Mikkel Krause Frantzen

Mikkel Krause Frantzen

Associate Professor

I have a PhD from the Department of Arts and Cultural Studies, University of Copenhagen (KU), and currently I am a postdoc and vicedirector at Center for Applied Ecological Thinking (CApE), HUM, KU. I am also a literary critic at the Danish newspaper Politiken.

I am the author of four books: Lars Skinnebach - en Monografi (Forlaget Arena, 2013), En fremtid uden Fremtid (Forlaget Information, 2018), Going Nowhere, Slow – The Aesthetics and Politics of Depression (Zero Books, 2019), and Klodens Fald (Laboratoriet for Æstetik og Økologi, 2021). In addition I have translated William Burroughs's The Cat Inside and Judith Butler's Frames of War into Danish, and published academic peer-reviewed articles in journals such as Kritik, Passage, Kvinder, Køn og Forskning, K.&K., Critique: Studies in Contemporary Fiction, Studies in American Fiction, Theory, Culture and Society, Third Text and Differences. Last but not least I have written several essays for The Los Angeles Review of Books.

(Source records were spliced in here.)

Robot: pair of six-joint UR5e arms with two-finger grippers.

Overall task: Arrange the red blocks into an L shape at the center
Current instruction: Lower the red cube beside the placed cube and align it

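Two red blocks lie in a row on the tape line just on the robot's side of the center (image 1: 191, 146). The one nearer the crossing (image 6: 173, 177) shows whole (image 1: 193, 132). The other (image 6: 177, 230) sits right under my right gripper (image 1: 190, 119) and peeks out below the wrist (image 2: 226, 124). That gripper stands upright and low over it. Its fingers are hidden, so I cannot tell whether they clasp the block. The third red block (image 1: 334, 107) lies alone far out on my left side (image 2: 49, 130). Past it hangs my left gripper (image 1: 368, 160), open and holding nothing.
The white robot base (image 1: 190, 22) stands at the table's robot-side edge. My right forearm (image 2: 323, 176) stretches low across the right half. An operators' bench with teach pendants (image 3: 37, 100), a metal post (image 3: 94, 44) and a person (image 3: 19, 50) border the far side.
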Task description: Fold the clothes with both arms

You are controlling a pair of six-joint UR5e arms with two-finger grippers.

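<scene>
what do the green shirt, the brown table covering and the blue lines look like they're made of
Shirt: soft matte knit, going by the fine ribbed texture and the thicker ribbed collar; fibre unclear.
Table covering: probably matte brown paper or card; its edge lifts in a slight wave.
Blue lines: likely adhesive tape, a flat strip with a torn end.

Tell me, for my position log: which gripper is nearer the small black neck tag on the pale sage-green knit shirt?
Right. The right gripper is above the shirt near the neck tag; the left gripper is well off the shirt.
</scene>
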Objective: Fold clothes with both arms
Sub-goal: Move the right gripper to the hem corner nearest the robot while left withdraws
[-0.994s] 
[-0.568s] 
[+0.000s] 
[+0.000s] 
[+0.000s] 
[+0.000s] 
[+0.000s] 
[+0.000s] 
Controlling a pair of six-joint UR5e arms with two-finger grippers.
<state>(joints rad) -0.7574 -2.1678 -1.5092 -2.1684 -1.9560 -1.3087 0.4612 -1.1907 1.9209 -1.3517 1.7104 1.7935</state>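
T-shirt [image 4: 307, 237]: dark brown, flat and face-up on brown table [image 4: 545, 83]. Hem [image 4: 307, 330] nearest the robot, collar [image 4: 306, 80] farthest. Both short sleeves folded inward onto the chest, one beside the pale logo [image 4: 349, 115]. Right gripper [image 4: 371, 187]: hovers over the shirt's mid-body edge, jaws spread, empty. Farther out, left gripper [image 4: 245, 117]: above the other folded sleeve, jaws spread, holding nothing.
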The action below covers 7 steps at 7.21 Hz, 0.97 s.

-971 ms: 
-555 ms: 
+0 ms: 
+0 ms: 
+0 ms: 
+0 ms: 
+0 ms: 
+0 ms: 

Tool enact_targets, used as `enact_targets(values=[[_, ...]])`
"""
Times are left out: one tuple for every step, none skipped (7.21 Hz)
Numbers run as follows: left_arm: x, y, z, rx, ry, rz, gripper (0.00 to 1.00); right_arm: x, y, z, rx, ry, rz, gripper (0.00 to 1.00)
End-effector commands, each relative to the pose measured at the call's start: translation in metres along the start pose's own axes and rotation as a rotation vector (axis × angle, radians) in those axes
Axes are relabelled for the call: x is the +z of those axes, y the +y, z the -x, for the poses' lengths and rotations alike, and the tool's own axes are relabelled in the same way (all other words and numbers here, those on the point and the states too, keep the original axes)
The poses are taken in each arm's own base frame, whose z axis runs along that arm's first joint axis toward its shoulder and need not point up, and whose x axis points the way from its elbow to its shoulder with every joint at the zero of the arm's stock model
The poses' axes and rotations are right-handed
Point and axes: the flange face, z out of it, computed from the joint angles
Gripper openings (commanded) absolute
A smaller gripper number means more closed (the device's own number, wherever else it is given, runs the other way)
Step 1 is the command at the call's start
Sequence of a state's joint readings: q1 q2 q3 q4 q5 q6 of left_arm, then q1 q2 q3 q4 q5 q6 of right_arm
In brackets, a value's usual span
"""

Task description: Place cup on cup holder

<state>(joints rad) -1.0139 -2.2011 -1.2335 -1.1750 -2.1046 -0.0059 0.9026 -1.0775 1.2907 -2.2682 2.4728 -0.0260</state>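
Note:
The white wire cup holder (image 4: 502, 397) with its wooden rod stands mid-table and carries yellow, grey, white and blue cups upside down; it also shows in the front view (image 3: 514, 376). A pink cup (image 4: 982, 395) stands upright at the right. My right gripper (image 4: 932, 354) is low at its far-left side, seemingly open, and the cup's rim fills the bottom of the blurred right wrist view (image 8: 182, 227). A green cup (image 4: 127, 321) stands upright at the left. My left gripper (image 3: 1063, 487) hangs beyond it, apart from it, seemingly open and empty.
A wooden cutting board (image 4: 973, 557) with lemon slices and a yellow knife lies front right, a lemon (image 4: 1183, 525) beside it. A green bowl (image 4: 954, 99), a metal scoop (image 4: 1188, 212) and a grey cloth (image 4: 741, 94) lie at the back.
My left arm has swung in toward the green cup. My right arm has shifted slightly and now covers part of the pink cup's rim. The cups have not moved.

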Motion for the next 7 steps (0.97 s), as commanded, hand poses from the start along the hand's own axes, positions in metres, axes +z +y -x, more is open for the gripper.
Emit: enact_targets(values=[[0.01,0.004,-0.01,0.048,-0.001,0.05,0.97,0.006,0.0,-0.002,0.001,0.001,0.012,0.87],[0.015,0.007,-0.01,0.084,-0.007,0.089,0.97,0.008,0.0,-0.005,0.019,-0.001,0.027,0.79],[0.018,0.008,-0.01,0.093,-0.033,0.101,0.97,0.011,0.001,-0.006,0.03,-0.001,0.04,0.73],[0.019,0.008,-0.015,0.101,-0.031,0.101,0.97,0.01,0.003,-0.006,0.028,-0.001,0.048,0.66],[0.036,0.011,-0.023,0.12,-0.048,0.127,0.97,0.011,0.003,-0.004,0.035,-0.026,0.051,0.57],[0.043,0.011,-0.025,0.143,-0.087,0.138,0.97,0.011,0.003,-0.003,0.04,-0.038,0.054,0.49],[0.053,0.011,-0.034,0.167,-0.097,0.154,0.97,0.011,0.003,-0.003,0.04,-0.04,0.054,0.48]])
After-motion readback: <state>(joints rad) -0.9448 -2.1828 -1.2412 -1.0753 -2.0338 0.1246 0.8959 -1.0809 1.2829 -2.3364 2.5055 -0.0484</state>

My research interests lie within cultural representations of depression and mental illness( the mental health crisis); finance and fiction from the 1970s onwards (the financial/economic crisis) aesthetics and ecology (the ecological crisis).

Current research

All my scientific work is fundamentally based on an attempt to understand literature, culture and aesthetics in relation to the contemporary world. It is my strong belief that aesthetic and cultural works, and, by the same token, the study of aesthetics and culture, have an important role to be play in a historical situation defined by multiple crises, global warming, all-encompassing financialization and an explosion in the diagnoses of mental illnesses. More specifically, my research has a twofold focus: On the one hand, I am interested in the relation between mental illness, politics and aesthetic artifacts. In my PhD dissertation I examined depression as a paradigmatic contemporary pathology, both personal and political. Subsequently I worked as a postdoc, funded by The Carlsberg Foundation and as part of the interdisciplinary project “The Culture of Grief” (AAU), on a project on the poetics and politics of grief. On the other hand, for the last couple of years I have studied the relation between finance and fiction within the field of Critical Finance Studies and Economic Humanities, in the collective research project “Finance Fiction” (KU). My individual project is concerned with the genre of the financial thriller in the 1970s, which will result in the monograph The Birth of the Financial Thriller: Making a Killing in the 1970s, to be published by Edinburgh UP in 2024.

During my time as PhD and postdoc, I have thus done substantial work on the mental health crisis and the financial crisis, but lately my focus has been drawn more and more towards the ecological crisis – while insisting that these crises are interconnected and must be analyzed as such. This focus on aesthetics and ecology has, so far, resulted in work on climate grief, cultural representations of oil and plastics, the concept of the hyperabject, and the relation between global warming, utopia and science fiction. At the moment I am, among other things, working on a co-authored articled on Kim Stanley Robinson's The Ministry for the Future, and on an English version of my book Klodens Fald.

As of 01.01.2023 I will be employed as assistant professor in the collective research project OIKOS – A Cultural Analysis of Care and Crisis in the 21st Century, funded by the VELUX-foundation (as part of their core-group programme).